* Exercise aim:
Everything from the line with "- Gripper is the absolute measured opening" through the final line of the listing below must be retyped exactly, apart from the pictures.
** Supplied information follows **
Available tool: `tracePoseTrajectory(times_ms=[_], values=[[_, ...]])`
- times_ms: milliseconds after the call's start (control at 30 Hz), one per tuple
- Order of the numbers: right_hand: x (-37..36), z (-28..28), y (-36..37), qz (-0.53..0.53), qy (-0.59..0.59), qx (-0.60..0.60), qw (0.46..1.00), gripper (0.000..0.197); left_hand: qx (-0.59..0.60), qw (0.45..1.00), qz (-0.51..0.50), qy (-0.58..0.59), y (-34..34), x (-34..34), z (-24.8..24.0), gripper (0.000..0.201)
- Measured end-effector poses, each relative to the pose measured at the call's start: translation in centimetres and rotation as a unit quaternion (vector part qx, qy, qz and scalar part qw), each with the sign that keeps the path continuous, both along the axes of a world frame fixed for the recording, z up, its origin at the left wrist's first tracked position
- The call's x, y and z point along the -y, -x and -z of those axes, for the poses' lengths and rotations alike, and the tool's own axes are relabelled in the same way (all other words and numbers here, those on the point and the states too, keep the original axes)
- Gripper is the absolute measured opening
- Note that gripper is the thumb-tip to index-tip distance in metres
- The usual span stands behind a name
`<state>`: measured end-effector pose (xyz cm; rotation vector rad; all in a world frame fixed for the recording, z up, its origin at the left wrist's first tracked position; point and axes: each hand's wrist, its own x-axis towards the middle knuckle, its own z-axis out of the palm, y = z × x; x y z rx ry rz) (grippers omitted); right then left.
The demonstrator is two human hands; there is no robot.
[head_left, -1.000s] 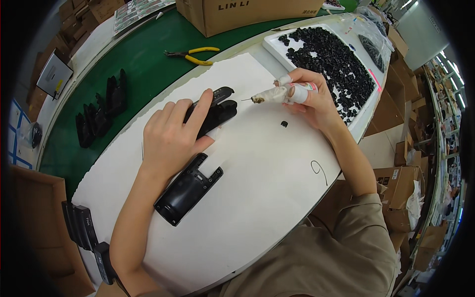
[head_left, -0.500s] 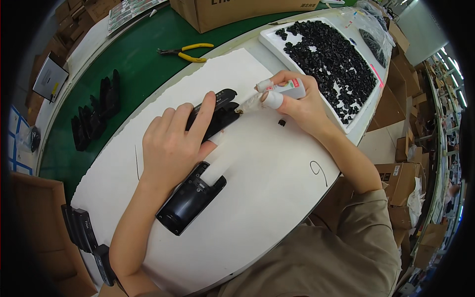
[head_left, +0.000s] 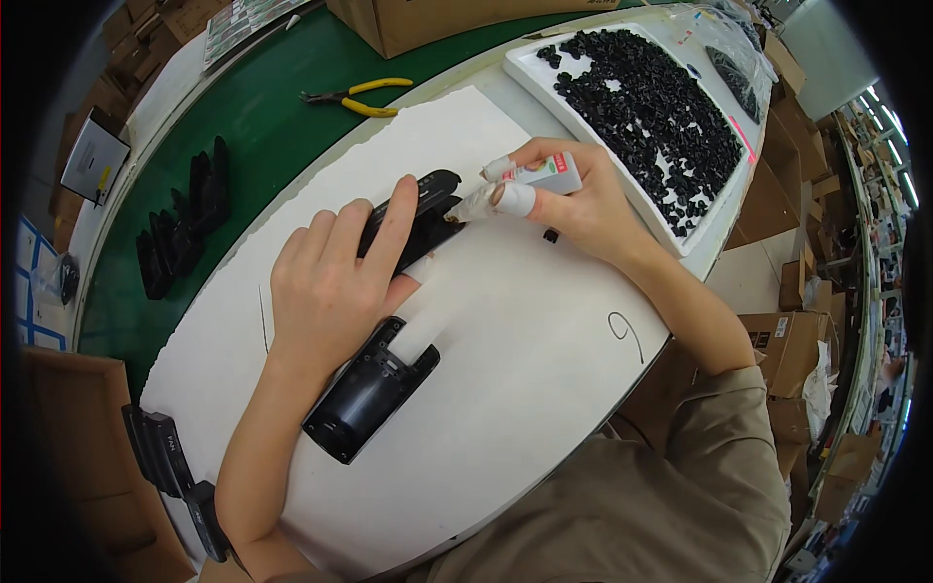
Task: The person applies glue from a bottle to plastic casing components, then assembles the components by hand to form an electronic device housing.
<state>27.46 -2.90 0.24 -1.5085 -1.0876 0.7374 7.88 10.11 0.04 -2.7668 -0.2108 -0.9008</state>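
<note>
My left hand (head_left: pixel 326 282) is closed around a black plastic housing (head_left: pixel 439 183), pressing it against the white sheet with the index finger laid along it. In my right hand (head_left: pixel 598 209) is a small white squeeze bottle (head_left: pixel 556 174) with a clear, cloudy nozzle (head_left: pixel 473 205). The nozzle tip meets the right end of the housing; whether it touches cannot be made out. White wraps cover the thumb and index fingertip of that hand. A second black shell (head_left: pixel 364 403) lies below my left wrist, and a small black part (head_left: pixel 551 235) sits under my right hand.
Small black parts fill a white foam tray (head_left: pixel 537 78) at the back right. Yellow-handled pliers (head_left: pixel 364 95) and several black shells (head_left: pixel 182 219) lie on the green mat. Cardboard boxes (head_left: pixel 466 24) stand behind and at the left; more black pieces (head_left: pixel 165 452) rest along the left edge.
My right hand has brought the bottle slightly left, its nozzle closer in at the housing's end. My left hand keeps its hold, and the whole view has shifted a little.
</note>
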Motion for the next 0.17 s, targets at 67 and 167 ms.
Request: tracePoseTrajectory(times_ms=[67,167], values=[[0.02,-0.04,0.02,-0.003,0.008,0.003,1.0,0.03,0.001,1.0,0.002,0.0,0.01,0.0,0.0,0.075],[0.06,-0.14,0.03,-0.008,0.013,-0.006,1.0,0.031,0.0,1.0,0.0,0.0,0.03,0.05,-0.07,0.074]])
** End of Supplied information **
* Response:
- Gripper is the absolute measured opening
- Note that gripper is the thumb-tip to index-tip distance in metres
- The usual span stands behind a name
`<state>`: measured end-effector pose (xyz cm; rotation vector rad; all in a world frame fixed for the recording, z up, its origin at the left wrist's first tracked position; point and axes: each hand's wrist, its own x-axis towards the middle knuckle, its own z-axis out of the palm, y = z × x; x y z rx ry rz) (grippers omitted); right then left.
The demonstrator is two human hands; there is no robot.
[head_left, -1.000s] 
[head_left, -0.500s] 
[head_left, +0.000s] 
Task: The person applies glue from a bottle to plastic casing components, then assembles the components by hand to form an electronic device housing.
<state>27.46 -2.90 0.24 -1.5085 -1.0876 0.7374 7.88 10.11 0.04 -2.7668 -0.2108 -0.9008</state>
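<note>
My left hand (head_left: pixel 326 282) is closed around a black plastic housing (head_left: pixel 439 183), pressing it against the white sheet with the index finger laid along it. In my right hand (head_left: pixel 598 209) is a small white squeeze bottle (head_left: pixel 556 174) with a clear, cloudy nozzle (head_left: pixel 473 205). The nozzle tip meets the right end of the housing; whether it touches cannot be made out. White wraps cover the thumb and index fingertip of that hand. A second black shell (head_left: pixel 364 403) lies below my left wrist, and a small black part (head_left: pixel 551 235) sits under my right hand.
Small black parts fill a white foam tray (head_left: pixel 537 78) at the back right. Yellow-handled pliers (head_left: pixel 364 95) and several black shells (head_left: pixel 182 219) lie on the green mat. Cardboard boxes (head_left: pixel 466 24) stand behind and at the left; more black pieces (head_left: pixel 165 452) rest along the left edge.
My right hand has brought the bottle slightly left, its nozzle closer in at the housing's end. My left hand keeps its hold, and the whole view has shifted a little.
</note>
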Motion for the next 0.17 s, targets at 67 and 167 ms.
Request: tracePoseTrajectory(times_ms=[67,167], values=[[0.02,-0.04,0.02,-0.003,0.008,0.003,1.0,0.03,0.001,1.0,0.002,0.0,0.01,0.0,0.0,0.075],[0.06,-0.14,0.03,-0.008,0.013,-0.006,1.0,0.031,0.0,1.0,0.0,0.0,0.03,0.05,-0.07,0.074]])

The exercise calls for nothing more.